◆ What is expected:
Every line of the data below must be given again exactly.

=== Available data ===

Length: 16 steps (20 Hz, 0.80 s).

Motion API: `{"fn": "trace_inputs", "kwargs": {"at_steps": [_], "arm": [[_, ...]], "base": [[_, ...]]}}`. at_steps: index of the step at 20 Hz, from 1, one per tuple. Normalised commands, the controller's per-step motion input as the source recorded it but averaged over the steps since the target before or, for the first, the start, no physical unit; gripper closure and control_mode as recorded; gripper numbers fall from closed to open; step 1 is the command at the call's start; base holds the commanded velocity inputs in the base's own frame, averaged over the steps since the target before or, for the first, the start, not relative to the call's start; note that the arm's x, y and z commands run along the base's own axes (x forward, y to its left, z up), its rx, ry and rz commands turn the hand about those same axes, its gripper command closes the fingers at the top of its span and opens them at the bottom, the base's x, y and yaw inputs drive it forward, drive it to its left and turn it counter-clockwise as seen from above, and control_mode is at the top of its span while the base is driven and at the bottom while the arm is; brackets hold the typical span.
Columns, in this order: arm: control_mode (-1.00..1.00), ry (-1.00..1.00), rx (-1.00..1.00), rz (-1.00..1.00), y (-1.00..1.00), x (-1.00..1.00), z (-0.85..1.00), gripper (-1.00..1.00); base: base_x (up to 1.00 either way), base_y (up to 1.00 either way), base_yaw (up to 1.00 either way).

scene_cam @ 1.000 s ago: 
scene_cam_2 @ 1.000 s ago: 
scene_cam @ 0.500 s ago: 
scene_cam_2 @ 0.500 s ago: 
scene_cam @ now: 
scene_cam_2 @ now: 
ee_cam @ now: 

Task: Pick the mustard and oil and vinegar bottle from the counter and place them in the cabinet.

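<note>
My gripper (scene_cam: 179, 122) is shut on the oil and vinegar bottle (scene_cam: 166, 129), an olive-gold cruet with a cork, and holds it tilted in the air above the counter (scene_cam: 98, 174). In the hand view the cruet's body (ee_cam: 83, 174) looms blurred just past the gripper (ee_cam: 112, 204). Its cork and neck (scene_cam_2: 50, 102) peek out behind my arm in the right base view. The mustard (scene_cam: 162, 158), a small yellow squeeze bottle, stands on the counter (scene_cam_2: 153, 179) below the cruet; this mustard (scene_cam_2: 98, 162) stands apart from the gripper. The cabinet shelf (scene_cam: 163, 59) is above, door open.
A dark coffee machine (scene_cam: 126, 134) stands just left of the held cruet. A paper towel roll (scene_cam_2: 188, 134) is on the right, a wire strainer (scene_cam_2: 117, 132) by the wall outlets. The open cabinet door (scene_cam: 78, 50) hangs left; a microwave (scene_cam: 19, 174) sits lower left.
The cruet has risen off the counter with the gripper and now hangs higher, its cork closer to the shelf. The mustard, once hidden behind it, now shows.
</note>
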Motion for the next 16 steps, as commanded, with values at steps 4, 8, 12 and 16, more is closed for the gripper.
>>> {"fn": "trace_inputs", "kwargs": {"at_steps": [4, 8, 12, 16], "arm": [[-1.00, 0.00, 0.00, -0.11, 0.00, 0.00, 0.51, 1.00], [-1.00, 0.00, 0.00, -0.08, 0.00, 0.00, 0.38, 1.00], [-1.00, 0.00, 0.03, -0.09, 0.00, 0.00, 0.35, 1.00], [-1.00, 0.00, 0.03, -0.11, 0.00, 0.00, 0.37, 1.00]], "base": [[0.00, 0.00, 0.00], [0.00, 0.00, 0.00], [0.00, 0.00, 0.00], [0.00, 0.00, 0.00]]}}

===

◆ Expected answer:
Length: 16 steps (20 Hz, 0.80 s).

Motion API: `{"fn": "trace_inputs", "kwargs": {"at_steps": [_], "arm": [[_, ...]], "base": [[_, ...]]}}`. at_steps: index of the step at 20 Hz, from 1, one per tuple. Normalised commands, the controller's per-step motion input as the source recorded it but averaged over the steps since the target before or, for the first, the start, no physical unit; gripper closure and control_mode as recorded; gripper numbers fall from closed to open; step 1 is the command at the call's start; base holds the commanded velocity inputs in the base's own frame, averaged over the steps since the target before or, for the first, the start, not relative to the call's start; note that the arm's x, y and z commands run along the base's own axes (x forward, y to its left, z up), its rx, ry and rz commands turn the hand about those same axes, its gripper command closes the fingers at the top of its span and opens them at the bottom, the base's x, y and yaw inputs drive it forward, drive it to its left and turn it counter-clockwise as seen from above, and control_mode is at the top of its span while the base is driven and at the bottom while the arm is; brackets hold the typical span.
Columns, in this order: arm: control_mode (-1.00..1.00), ry (-1.00..1.00), rx (-1.00..1.00), rz (-1.00..1.00), y (-1.00..1.00), x (-1.00..1.00), z (-0.85..1.00), gripper (-1.00..1.00); base: base_x (up to 1.00 either way), base_y (up to 1.00 either way), base_yaw (up to 1.00 either way).

scene_cam @ 1.000 s ago: 
scene_cam_2 @ 1.000 s ago: 
scene_cam @ 0.500 s ago: 
scene_cam_2 @ 0.500 s ago: 
scene_cam @ now: 
scene_cam_2 @ now: 
ee_cam @ now: 

Task: Pick the mustard and oil and vinegar bottle from the counter and place them in the cabinet.

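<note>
My gripper (scene_cam: 179, 122) is shut on the oil and vinegar bottle (scene_cam: 166, 129), an olive-gold cruet with a cork, and holds it tilted in the air above the counter (scene_cam: 98, 174). In the hand view the cruet's body (ee_cam: 83, 174) looms blurred just past the gripper (ee_cam: 112, 204). Its cork and neck (scene_cam_2: 50, 102) peek out behind my arm in the right base view. The mustard (scene_cam: 162, 158), a small yellow squeeze bottle, stands on the counter (scene_cam_2: 153, 179) below the cruet; this mustard (scene_cam_2: 98, 162) stands apart from the gripper. The cabinet shelf (scene_cam: 163, 59) is above, door open.
A dark coffee machine (scene_cam: 126, 134) stands just left of the held cruet. A paper towel roll (scene_cam_2: 188, 134) is on the right, a wire strainer (scene_cam_2: 117, 132) by the wall outlets. The open cabinet door (scene_cam: 78, 50) hangs left; a microwave (scene_cam: 19, 174) sits lower left.
The cruet has risen off the counter with the gripper and now hangs higher, its cork closer to the shelf. The mustard, once hidden behind it, now shows.
</note>
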Motion for the next 16 steps, as commanded, with values at steps 4, 8, 12 and 16, more is closed for the gripper.
>>> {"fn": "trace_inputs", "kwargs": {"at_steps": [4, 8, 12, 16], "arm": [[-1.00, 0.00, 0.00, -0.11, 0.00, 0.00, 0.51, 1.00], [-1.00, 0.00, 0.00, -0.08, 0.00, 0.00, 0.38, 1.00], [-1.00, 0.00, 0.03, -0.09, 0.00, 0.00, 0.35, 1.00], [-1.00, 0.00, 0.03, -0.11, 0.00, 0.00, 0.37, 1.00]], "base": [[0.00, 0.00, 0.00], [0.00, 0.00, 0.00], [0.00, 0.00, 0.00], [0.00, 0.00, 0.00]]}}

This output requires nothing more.